Welcome to Brothers and Sisters, the weekly meetup for prayer* and community at Daily Kos. We put an asterisk on pray* to acknowledge that not everyone uses conventional religious language, but may want to share joys and concerns, or simply take solace in a meditative atmosphere. Anyone who comes in the spirit of mutual respect, warmth and healing is welcome.Here, sisters and brothers, frequent writers and commenters and occasional visitors, are a few of my thoughts for the day as we gather in fellowship and contemplation.
Those who have some familiarity with San Francisco might recogize the building above. I can't remember when I first saw it; my best guess is sometime between the mid-1960s and the mid-1980s. For a long time I thought it was just another of those fantastical opium dreams that Victorian-era architects were so fond of building for wealthy clients. Then a friend told me that it had once been the consulate for the Ottoman Empire. We were both wrong.
In my Father's house are many mansions: if it were not so, I would have told you. I go to prepare a place for you. (John 14:2)
Side note: Prior to [the Vedanta Society's] inception, Swami Vivekananda had given his famous "Sisters and Brothers of America!" public lecture at Parliament of Religions, Chicago in September 1893.
In 1907-08, Swami Trigunathiandaji explicitly directed the design of an exuberant third floor: five hollow domes and the graceful, lobated arches of the gallery. Thus, the domes of the Old Temple acknowledge in sheet metal and wood the Vedanta philosophy of universality.
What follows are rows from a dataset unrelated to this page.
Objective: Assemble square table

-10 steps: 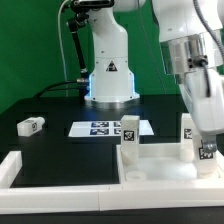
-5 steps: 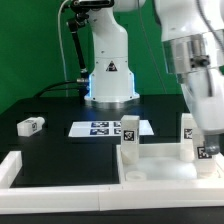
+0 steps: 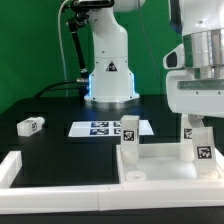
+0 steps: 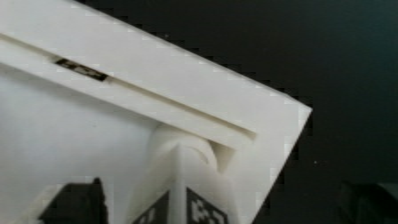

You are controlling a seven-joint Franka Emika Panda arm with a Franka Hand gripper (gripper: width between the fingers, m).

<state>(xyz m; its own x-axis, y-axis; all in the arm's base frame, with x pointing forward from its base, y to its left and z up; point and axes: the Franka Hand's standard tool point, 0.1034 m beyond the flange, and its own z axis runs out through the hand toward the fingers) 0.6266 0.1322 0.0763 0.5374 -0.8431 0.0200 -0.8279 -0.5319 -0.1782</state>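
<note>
Half a second ago the gripper sat low, its fingers down around the near leg. Now the hand has come up and hangs above that leg, clear of it, so the leg's black-and-white tag shows in full. The near leg itself has stayed put, upright on the square table top toward the exterior view's right. The jaws stand wide apart and hold nothing: in the wrist view the dark fingers lie either side of the leg with a gap to each, and the leg rises at a corner of the top, just inside the raised rim. Nothing else has shifted. The corner leg stands upright at the top's far corner on the exterior view's left. The rear leg stands upright just behind the near one, though I cannot tell whether it is on the top or on the table behind it. The loose leg lies on its side well apart, toward the exterior view's left. The top rests on a black table, just behind the white barrier strips that edge the front. The marker board lies flat beyond it, in front of the arm's white base, which glows blue low down. A black cable hangs beside the base, and a green backdrop closes the scene.
</note>
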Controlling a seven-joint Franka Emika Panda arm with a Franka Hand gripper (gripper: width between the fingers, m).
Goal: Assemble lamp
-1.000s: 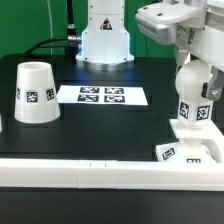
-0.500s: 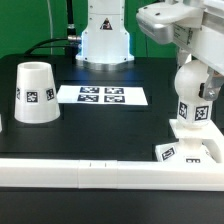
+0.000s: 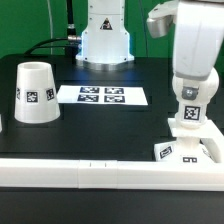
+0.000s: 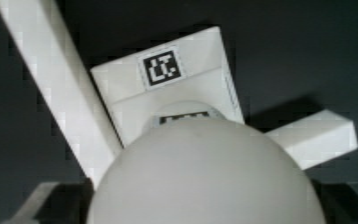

The crenelated dome that looks down on Webster Street honors Christianity, seen as a European, Western religion. The corner dome is a double bulb, patterned on that of a Hindu temple in the Bengal region of India. The easternmost Filbert Street dome is a two-stage octagon. It represents a Shivite temple in India, but is topped with an Islamic crescent that is itself crowned by a trident.
The next dome, moving west, is the "Hershey kisses" dome, a miniaturized replica of a temple in Benares (in Uttar Pradesh, India), also reminiscent of the onion domes of Russian Orthodox architecture. The final dome above Filbert Street is a copy of the Moghul architecture of the Taj Mahal.
The Old Vedanta Temple today (image credit: Demetrios Lyras)
Here's another thing about the Old Vedanta Temple: if one lopped off the top floors, restoring the building to its original two-storey form, it would be indistinguishable from other large Queen Anne-style homes or mansions which surround it (and, indeed, can be found all over town). The towers that sprout from it are each singular and unique, but the base upon which they rest is quite ordinary and is shared by all. Many mansions in one: to my mind that is exactly right.